I've lived perpetually stressed out, even thought for too many years that I thrived on the frenetic pace I kept. How many things could I pack into one day, into one week, into one life, to make me feel valuable and worthy, when deep down it was fear that kept me running on this treadmill? But fear kills faith, and the insatiable need to control is driven by fear, and this belief that I need to control everything is putting my faith in myself as my own little god, and that leaves me...where? In the closet, an atheist dressed up like a believer.
That's a long, rambly sentence, and it can be just as effective arranged in a cute little formula:
Fear ---> Need to control ---> Adios faith ---> Trusting self ---> Closet atheist
I'm not picking on atheists here. Yet with all due respect, having the particular beliefs I do, neither do I want to be one. And certainly not a closet one. Ann Voskamp, author of One thousand gifts, says it this way: "Anything less than gratitude and trust is practical atheism." Not a lot of room for rationalizing here, though certainly I want to try. I want to find a loophole, give myself permission to be stressed, because it takes less energy than trust. It's way too easy to let my mind go unrestrained, thoughts buzzing chaotically like a swarm of bees, emotions running wild. It takes discipline to trust, and sadly, discipline is what I often lack.

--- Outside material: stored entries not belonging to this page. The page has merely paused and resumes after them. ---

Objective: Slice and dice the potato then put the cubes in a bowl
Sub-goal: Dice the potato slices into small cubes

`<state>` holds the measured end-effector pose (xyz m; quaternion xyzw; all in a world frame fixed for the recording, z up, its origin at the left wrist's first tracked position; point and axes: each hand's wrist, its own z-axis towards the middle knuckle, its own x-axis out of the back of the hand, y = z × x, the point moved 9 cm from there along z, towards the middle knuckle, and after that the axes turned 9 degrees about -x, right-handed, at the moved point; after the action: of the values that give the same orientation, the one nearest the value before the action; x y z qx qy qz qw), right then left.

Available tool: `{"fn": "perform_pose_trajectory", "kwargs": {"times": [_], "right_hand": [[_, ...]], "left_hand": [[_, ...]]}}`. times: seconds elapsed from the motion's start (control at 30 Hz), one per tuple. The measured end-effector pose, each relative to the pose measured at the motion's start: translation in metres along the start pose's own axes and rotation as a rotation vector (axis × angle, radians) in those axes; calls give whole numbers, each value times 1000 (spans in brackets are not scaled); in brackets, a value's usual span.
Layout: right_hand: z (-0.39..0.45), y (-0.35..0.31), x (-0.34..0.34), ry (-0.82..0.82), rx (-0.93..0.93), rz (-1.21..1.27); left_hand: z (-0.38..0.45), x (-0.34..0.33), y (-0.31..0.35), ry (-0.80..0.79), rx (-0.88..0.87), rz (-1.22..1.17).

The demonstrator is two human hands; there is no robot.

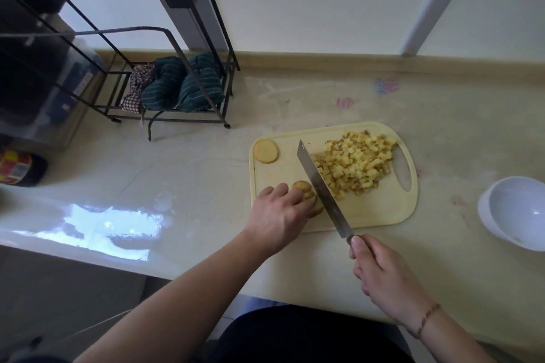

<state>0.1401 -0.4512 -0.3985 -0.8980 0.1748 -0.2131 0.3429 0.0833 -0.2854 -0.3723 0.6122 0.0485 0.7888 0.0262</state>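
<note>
A pale yellow cutting board point(368, 212) lies on the counter. On its near left edge a brown-skinned potato piece point(303, 187) is held down by my left hand point(280, 215), fingers curled over it. My right hand point(383, 274) grips the handle of a broad knife point(321, 186); its blade stands just right of the potato, against the cut face. A heap of potato cubes point(356, 165) fills the board's far right. One round potato slice point(266, 151) lies at the far left corner. A white bowl point(519, 212) sits to the right, off the board.
A black wire rack point(165, 91) holding striped green cloths point(182, 82) stands at the back left of the counter. A dark jar with a coloured label point(17, 168) is at the far left. The counter's front edge runs just below my hands.
</note>
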Motion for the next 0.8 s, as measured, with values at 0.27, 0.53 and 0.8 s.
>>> {"fn": "perform_pose_trajectory", "kwargs": {"times": [0.27,0.53,0.8], "right_hand": [[0,2,1,1,0,-17],[0,-2,2,12,-1,-38],[0,-1,0,-3,3,-36]], "left_hand": [[-1,-1,-5,-98,60,0],[21,-8,13,-529,-28,191],[27,-12,16,-607,-90,255]]}}
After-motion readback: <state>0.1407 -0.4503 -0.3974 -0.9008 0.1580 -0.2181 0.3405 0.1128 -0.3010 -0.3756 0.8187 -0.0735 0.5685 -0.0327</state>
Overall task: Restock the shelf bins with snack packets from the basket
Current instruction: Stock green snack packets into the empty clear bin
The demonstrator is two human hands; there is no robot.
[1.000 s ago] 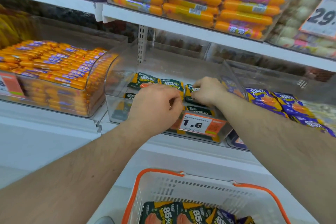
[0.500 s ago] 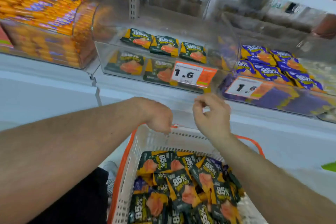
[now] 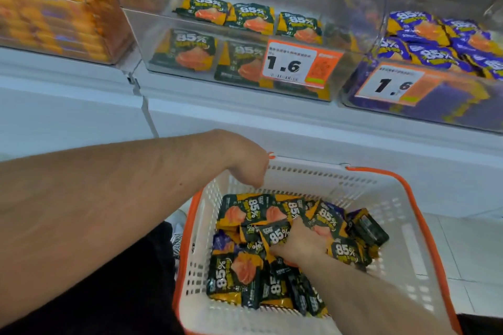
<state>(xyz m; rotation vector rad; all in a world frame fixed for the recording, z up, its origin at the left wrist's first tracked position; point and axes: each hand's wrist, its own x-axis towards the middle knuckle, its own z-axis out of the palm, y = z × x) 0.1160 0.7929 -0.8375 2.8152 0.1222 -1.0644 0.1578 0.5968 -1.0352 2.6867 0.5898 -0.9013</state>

Perhaps I keep repeating the same old things, day in and day out, but then again, I obviously need the repetition. Because when I ask myself the question, But how in the world does one trust in a good God in a world of crumbling economics, broken relationships, failing housing markets, lost jobs, terminal illness, divorce, death, natural disasters, war, monotony, miscarriages, poverty, crime...?
How??
I return again and again, each time with more confidence: gratitude. So simple, but far from simplistic. Gratitude is how I stay weighted down in this moment instead of scrambling back and forth between past histories and future anxieties. It's how I slow down that treadmill until I can jump off, legs wobbly, and walk on solid ground. It's how I open the door and live outside the closet, fully alive.